2014年3月30日日曜日

意味の横滑りなのか頭打ちなのか?

今日、3月30日(日)の『朝日新聞』第1面には「これって、学歴フィルター?」という記事が掲載された。ある大学の学生が人気企業の説明会に、申し込み開始と同時に申し込もうとしたら、「満席」が表示され、できなかったと。ところが、彼女の友人でより難関大学とされている大学の学生には「満席」表示は出なかった、と。そんなエピソードを紹介して、「学歴の持つ意味と変化の兆しを、連載で」報告するという……

これって、「学歴」? 「偏差値」とか、「難易度」なのでは? 「学歴」の意味は「学業に関する経歴」(『広辞苑』)なのだから、例えば「学歴社会」と言ったときに、高卒より大卒の方が会社などでの待遇がいいこと、と認識されていたように思う。ところが、最近ではどの大学を出たかを問題にするさいに「学歴」という語が採用されている。これを誤法とまでは言うまいが、つまり、かつて「偏差値」、「難易度」などで言われてきたことに代わる婉曲語法だとみなした方が良さそうだ。
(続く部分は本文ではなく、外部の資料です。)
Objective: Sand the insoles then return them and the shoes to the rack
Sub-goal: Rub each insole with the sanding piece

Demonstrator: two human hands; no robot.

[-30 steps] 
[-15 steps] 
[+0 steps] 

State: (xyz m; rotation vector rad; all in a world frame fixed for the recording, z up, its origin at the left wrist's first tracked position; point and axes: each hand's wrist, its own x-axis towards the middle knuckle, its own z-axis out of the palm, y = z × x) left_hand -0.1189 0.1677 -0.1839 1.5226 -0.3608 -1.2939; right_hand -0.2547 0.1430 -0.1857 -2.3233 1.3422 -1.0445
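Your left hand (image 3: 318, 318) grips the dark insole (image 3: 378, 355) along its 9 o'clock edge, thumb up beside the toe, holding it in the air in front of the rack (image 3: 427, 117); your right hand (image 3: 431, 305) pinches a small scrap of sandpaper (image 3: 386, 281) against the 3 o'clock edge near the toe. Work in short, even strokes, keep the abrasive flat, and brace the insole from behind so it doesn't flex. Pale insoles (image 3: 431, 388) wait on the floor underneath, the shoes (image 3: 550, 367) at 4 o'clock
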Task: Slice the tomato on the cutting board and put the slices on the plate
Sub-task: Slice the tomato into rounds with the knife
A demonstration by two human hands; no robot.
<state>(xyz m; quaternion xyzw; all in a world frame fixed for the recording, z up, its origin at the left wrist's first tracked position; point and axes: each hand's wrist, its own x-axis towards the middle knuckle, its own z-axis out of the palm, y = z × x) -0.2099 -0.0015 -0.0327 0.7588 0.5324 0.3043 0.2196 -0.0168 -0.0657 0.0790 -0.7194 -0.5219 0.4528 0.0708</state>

「偏差値教育」の弊害が叫ばれたのは、大学入学共通Ⅰ次試験の導入と軌を一にするようにだったと思う。偏差値は70年代から学力査定に広く使われるようになったのだから、そう言って良かろう。この批判に応えるために共通Ⅰ次試験は大学入試センター試験に取って代わられた。実質は大差ないのに……そして、「偏差値」という単語だけが消えた。のだと思う。代わりに現れたのが「学歴」だ。もちろん、昔からあった語で、昔から曖昧ではあったが、まだ、高卒か大卒か、という意味合いの強かったこの語を大学の入学難易度による格付け、の意味で使うようになった。(偏差値は他の場面で比喩として使うようになった。この間びっくりしたのは、「顔面偏差値」などという語を聞いたときだ。「画面偏差値が高い」だと? 「美人」と言え、「美人」と!)
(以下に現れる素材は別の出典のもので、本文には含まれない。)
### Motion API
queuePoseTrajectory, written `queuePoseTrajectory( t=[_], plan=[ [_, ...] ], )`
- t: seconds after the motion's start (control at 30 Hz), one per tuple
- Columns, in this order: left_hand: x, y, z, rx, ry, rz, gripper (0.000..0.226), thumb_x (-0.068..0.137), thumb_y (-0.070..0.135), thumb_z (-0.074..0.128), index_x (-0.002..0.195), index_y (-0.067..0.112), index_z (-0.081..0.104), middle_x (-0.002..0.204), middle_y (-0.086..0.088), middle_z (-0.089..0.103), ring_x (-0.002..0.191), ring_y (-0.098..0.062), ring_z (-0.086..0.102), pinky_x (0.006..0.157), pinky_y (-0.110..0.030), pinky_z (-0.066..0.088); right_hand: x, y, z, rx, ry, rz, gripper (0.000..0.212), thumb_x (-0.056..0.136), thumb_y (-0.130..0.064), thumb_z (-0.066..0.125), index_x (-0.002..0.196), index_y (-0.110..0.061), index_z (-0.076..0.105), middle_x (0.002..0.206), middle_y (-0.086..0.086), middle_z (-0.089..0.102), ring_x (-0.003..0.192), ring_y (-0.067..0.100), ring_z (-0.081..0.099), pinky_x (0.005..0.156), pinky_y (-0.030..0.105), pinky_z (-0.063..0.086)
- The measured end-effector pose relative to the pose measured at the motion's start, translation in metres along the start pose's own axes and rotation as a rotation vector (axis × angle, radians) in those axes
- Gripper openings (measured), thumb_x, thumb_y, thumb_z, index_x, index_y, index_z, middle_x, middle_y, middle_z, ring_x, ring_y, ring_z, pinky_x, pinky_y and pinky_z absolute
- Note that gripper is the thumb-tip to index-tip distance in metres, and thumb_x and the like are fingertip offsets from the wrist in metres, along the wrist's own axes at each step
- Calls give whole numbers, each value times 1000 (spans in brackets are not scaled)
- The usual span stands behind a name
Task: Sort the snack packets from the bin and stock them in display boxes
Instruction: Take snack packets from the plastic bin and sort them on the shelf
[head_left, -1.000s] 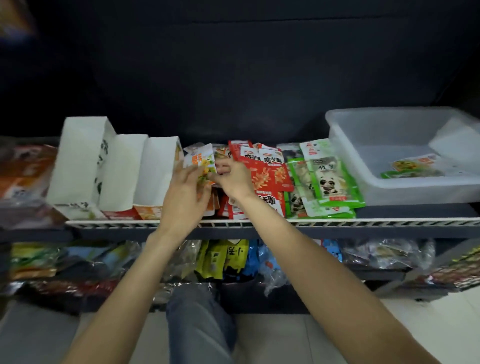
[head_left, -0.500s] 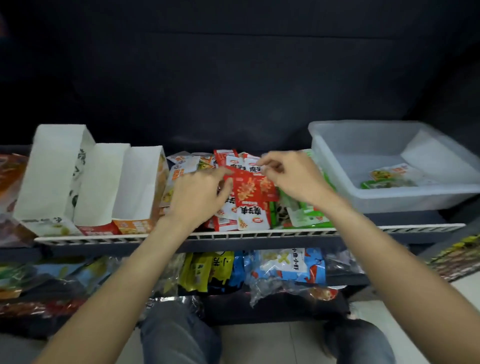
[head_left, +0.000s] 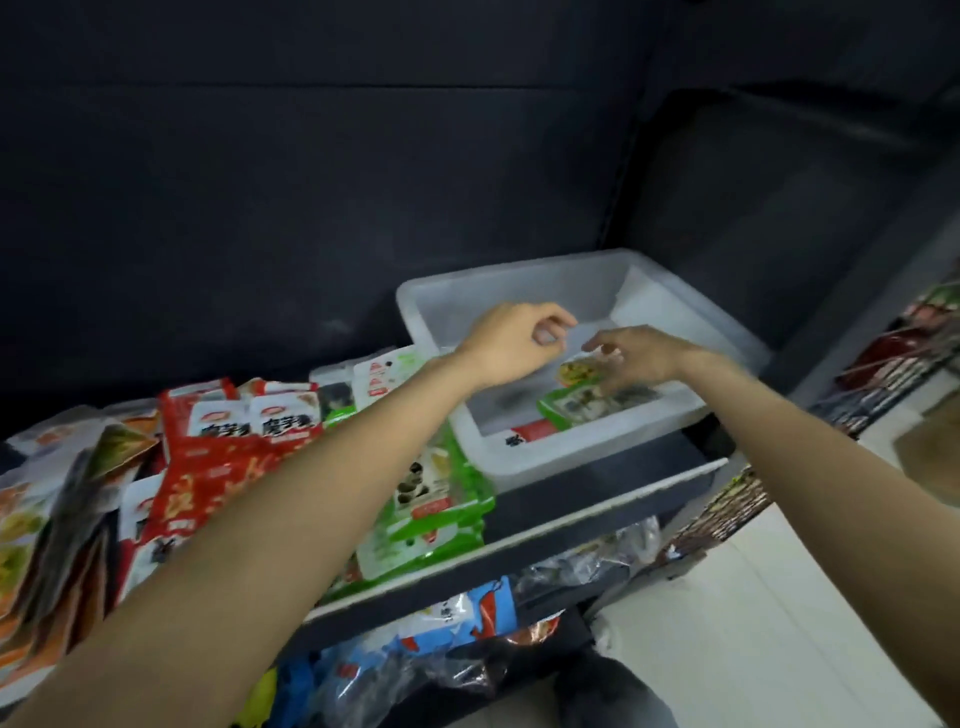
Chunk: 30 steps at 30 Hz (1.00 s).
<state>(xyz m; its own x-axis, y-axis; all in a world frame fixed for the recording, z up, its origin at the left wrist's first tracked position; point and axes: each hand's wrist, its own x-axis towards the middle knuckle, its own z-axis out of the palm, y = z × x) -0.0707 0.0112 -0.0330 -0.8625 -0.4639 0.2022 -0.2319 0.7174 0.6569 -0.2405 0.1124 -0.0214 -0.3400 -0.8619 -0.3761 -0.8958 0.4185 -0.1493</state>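
Bin: I see the translucent white bin on the shelf at about 2 o'clock from the packet piles, its long axis running from 10 to 4 o'clock.
Left hand: my left hand hovers over the bin, fingers loosely curled, thumb near the fingertips, holding nothing I can make out.
Right hand: my right hand reaches in from 3 o'clock, fingers spread and relaxed, fingertips down on a yellow-printed packet; I cannot tell if it pinches it.
In the bin: a green packet lies flat, long axis 8 to 2 o'clock; a red-and-white packet sits at its 8 o'clock.
Shelf piles: red packets at 9 o'clock, green panda packets just beside the bin.
Writing: Chinese characters on the red packets; motion blur stops me reading more.
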Motion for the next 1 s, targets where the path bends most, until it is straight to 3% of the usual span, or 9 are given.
queuePoseTrajectory(
  t=[0.1,0.2,0.3,0.4,0.5,0.63,0.8,0.9,1.0],
  plan=[
    [35,-13,21,-68,-94,-98,30,85,14,65,115,14,62,100,2,67,95,-19,62,94,-32,47,25,22,3,-83,-264,-33,103,61,-50,82,145,-41,23,146,-5,37,128,18,41,110,36,34],
    [60,-20,34,107,-287,-159,51,85,24,68,132,13,50,126,-6,59,110,-21,57,88,-22,41,43,30,8,-76,-292,-21,106,69,-41,82,149,-37,13,146,-1,29,133,21,32,111,34,31],
    [79,-28,44,385,-393,-163,67,85,38,66,142,15,39,138,-5,50,121,-23,50,95,-27,42,52,33,9,63,-358,-5,108,70,-30,83,150,-36,10,150,0,24,136,22,28,102,26,32],
    [93,-36,58,527,-441,-188,56,89,44,58,132,11,47,133,-11,52,115,-28,52,88,-31,44,52,38,7,68,-359,-16,104,74,-26,81,150,-32,11,149,-3,27,136,18,28,95,20,28],
    [100,-34,73,596,-402,-179,44,93,43,52,117,6,55,122,-16,55,108,-30,54,77,-30,39,53,42,10,30,-298,-12,108,69,-38,82,151,-27,13,153,-4,24,139,18,26,109,25,26],
    [108,-31,82,495,-359,-242,45,92,42,55,115,3,58,118,-15,61,105,-29,58,76,-30,40,57,43,13,5,-270,9,112,66,-46,82,151,-21,12,156,-4,19,142,18,22,116,32,22],
    [112,-33,66,73,-286,-372,29,84,22,70,108,8,62,99,-4,64,87,-22,63,67,-25,46,61,48,14,69,-202,-7,125,62,-44,85,152,-24,0,159,-5,7,145,17,12,118,33,17],
    [104,-32,38,32,-98,-358,21,84,18,68,103,12,61,100,-6,63,85,-22,61,69,-27,47,62,49,16,69,-139,-11,109,64,-46,83,150,-25,20,154,-3,25,140,20,27,114,32,27],
    [80,-22,1,-190,60,-332,17,84,11,68,96,17,57,100,-4,65,84,-17,63,72,-27,51,50,37,7,114,207,-59,72,75,-41,77,137,-21,46,139,3,49,127,22,46,105,36,39]
  ],
)
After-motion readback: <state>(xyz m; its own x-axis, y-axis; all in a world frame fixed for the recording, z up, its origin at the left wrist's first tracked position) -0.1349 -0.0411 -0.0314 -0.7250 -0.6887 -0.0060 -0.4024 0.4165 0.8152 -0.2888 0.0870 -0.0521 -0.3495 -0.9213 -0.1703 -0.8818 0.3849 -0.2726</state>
さて、一方、『朝日新聞』同日の書評欄には大理奈穂子ほか『高学歴女子の貧困――女子は学歴で「幸せ」になれるか?』(光文社新書)の水無田気流による書評。こちらはどうやら(特に文化系の)大学院を出た女性の実情のレポートらしい。つまり、より高位の高等教育を受けた者、の意味で「高学歴」が使われているのだ。

「学歴」という語の大学段階での横滑り(頭打ち?)は、このことの問題を産み出す。いや、産み出すのではなく、隠蔽する、というのが正しいだろう。大学の先には大学院があるのだ。国際公務員など、大学卒業では就職できない。修士号以上の学位を持っていないと。そして別に国際公務員などでなくとも、企業の重役や社長で、学士(大学卒業者)でなれる人など、今ではあまりいない。それが世界の実情だ。グローバル・スタンダードだ。高等教育というのは大学院教育のことだ。

この国の市民社会というか企業社会の最大の問題はそこにあるのじゃないかと、ぼくなどは思いたい。文化系諸分野の修士号や博士号を持つ者を敬遠する大企業。

「学歴社会」が学士と修士、博士では会社の待遇が違うこと、の意味で使われる日をぼくは夢見る。「学歴フィルター」が学士お断り、の意味になることを。まかり間違っても修士以上お断り、の意味にはならないことを。大学院生を教えている身としては、そう願う。でないとやっていられないのだ。


ちなみに、ちょっと前にご縁のあった『朝日新聞』の記者は博士であった。がんばれ、『朝日新聞』!